As soon as the final evaluation of my project is completed, I would like to:
- Improve mapping class and methods so that a user of Table Extractor can write his own mapping rules despite touching code. I guess a structure containing the actual mapping rules would be great to Table Extractor's expandability. You can find a possible solution's sketch here.
- Expand scopes analyzed as being honest I had problems finding time to expand domains of interest
- Test solution over a lot of different tables type as it has problems with very complex tables like this one (hard to notice,but there is an header cell with a 'rowspan' = 17 in order to have a fancy divider line which cause problems to data extraction)
- Have the possibility to increase concepts in the dbpedia's ontology | properties set, as a lot of data inside tables refer to concepts not already described there.
08/23/2016 Last day of GSoC. Final little software and mapping fixes, added other log and data set examples. Improved DocStrings for every doc file. Readme updated. Added requirements file.

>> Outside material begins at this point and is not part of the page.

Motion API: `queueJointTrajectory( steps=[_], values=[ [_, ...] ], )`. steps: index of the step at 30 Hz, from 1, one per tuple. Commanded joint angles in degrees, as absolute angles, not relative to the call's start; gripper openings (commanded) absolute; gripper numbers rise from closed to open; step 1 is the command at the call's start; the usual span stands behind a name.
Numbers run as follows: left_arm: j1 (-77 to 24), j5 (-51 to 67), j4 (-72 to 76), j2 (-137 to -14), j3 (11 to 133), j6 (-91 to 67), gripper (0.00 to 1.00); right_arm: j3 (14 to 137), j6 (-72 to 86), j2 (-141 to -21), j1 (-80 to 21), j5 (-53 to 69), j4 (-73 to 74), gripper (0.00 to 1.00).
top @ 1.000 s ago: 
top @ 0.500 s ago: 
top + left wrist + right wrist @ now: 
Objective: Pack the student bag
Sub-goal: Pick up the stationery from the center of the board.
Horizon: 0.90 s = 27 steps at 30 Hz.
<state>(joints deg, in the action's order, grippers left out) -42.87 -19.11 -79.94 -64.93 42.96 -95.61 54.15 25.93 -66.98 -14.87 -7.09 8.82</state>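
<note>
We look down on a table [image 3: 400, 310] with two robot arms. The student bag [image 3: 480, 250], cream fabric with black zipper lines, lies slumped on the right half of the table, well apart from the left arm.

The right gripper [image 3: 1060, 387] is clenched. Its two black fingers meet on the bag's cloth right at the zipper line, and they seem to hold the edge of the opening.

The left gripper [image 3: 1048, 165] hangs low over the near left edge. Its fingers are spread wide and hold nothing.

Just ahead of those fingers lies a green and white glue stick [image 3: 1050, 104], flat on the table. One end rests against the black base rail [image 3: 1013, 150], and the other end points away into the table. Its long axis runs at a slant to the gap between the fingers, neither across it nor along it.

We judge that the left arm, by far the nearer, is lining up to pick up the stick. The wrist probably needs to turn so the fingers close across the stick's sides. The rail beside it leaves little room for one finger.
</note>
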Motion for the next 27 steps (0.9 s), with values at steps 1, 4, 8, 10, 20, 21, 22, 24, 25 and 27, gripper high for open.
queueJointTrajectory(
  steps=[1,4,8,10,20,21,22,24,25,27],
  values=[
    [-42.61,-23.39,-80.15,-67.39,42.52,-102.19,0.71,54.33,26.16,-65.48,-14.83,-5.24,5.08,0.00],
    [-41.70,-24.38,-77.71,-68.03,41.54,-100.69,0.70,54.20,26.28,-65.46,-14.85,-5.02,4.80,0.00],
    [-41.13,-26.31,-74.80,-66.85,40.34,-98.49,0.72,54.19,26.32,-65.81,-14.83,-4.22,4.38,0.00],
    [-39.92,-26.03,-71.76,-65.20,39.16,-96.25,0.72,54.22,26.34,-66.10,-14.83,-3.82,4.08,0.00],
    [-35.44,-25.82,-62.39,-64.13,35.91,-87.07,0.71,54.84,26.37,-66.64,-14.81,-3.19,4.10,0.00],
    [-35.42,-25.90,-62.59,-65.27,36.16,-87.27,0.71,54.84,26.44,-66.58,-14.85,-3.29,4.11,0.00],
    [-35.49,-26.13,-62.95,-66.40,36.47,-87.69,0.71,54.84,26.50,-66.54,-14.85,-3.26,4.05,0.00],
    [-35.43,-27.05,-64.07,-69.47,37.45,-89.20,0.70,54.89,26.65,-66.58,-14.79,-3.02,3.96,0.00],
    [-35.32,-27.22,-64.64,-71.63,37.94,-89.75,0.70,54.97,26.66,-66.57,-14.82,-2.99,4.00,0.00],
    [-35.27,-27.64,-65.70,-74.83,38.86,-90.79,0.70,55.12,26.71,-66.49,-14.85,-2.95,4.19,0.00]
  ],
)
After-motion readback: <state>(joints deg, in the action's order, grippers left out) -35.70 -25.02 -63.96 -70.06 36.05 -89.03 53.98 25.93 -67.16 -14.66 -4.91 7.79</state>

08/21/2016 New mapping feature: once data are extracted, before automatically map them as a dbpedia resources, the Table Extractor ask directly to dbpedia if it is or not a resource. Then only actually existing resources are added to the graph as "http://dbpedia.org/resource/ResourceName". The others are added as simple Literal string
08/19/2016 New feature: once the extraction is finished, headers with ’no mapping rule found’ condition (refer to software features) will be reported in the Log. This means that you now can find easily if some headers are not mapped due to the lack a corresponding mapping rule. So it is simpler to increase effectiveness on a domain.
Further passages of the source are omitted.